The Hateful Side of Internet Freedom
Today I was asked by WordPress to moderate a comment that I found hateful and even disturbing. You can read it on my post about the adenovirus vaccine. I approved the comment because I’m not afraid of anonymous threats. You can assume, however, that I sleep with a loaded shotgun at hand.
This comment displayed several hallmarks of the hateful, anonymous Internet statements that you see on every web site. The first was its irrelevancy. The commenter wanted to make a statement about the way children are vaccinated by pediatricians and family practicioners. However, my post had nothing to do with current immunization practices for children.
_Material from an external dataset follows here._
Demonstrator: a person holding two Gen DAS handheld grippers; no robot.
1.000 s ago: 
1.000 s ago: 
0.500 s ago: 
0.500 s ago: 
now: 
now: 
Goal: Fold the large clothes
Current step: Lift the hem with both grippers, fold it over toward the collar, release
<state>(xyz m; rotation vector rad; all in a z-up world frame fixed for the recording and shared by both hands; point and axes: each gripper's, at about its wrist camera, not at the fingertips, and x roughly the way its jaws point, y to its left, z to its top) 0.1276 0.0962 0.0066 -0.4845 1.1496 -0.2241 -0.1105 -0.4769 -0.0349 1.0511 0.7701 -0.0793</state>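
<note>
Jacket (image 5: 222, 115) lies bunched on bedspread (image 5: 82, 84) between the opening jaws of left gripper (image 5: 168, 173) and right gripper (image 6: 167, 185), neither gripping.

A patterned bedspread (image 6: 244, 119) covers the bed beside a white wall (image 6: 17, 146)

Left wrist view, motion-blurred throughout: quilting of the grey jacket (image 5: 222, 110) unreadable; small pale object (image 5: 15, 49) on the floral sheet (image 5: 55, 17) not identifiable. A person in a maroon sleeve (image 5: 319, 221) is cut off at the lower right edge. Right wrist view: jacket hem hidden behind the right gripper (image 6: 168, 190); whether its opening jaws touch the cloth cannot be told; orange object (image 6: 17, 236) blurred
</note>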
The second hallmark was its polarized attitude. The comment assumed that I approved of current pediatric immunization practices, and that the practices are not just wrong but evil. In fact, I have not made any statement whatsoever on that topic.
The third hallmark was its threatening nature: the commenter claimed I should be jailed for not respecting the sensitivity of the human body after being trained for medicine. This is absurd. I never made any statement that suggested that I didn’t respect, etc. and if I DID– how is jailing me going to improve the situation? A death threat would be more appropriate.
The commenter made assumptions about my position that were inappropriate and unsupported by any statements I actually made; then, the commenter made statements that were completely irrelevant to my post. If you’ve forgotten, my post was about the adenovirus vaccine for military recruits. Research has shown that this vaccine is lifesaving for new soldiers undergoing stressful basic training. I also mentioned the anthrax vaccine, which is dangerous and completely unnecessary for soldiers (unless we assume that the military has weaponized anthrax and intends to use it in the field where our soldiers would be exposed to it.)
This comment betrays the intellectual poverty of the commenter: he/she is so obsessed with hatred for vaccinations (or is it just pediatricians?) that he/she mentally transforms every mention of any vaccine into a call for giving “eight or nine vaccinations at one visit” to children having their physicals. Then the commenter applies whatever sanction he/she feels appropriate to the imagined bad attitude that I supposedly displayed.
This type of behavior will only reduce the level of the Internet to an interaction between children in the schoolyard.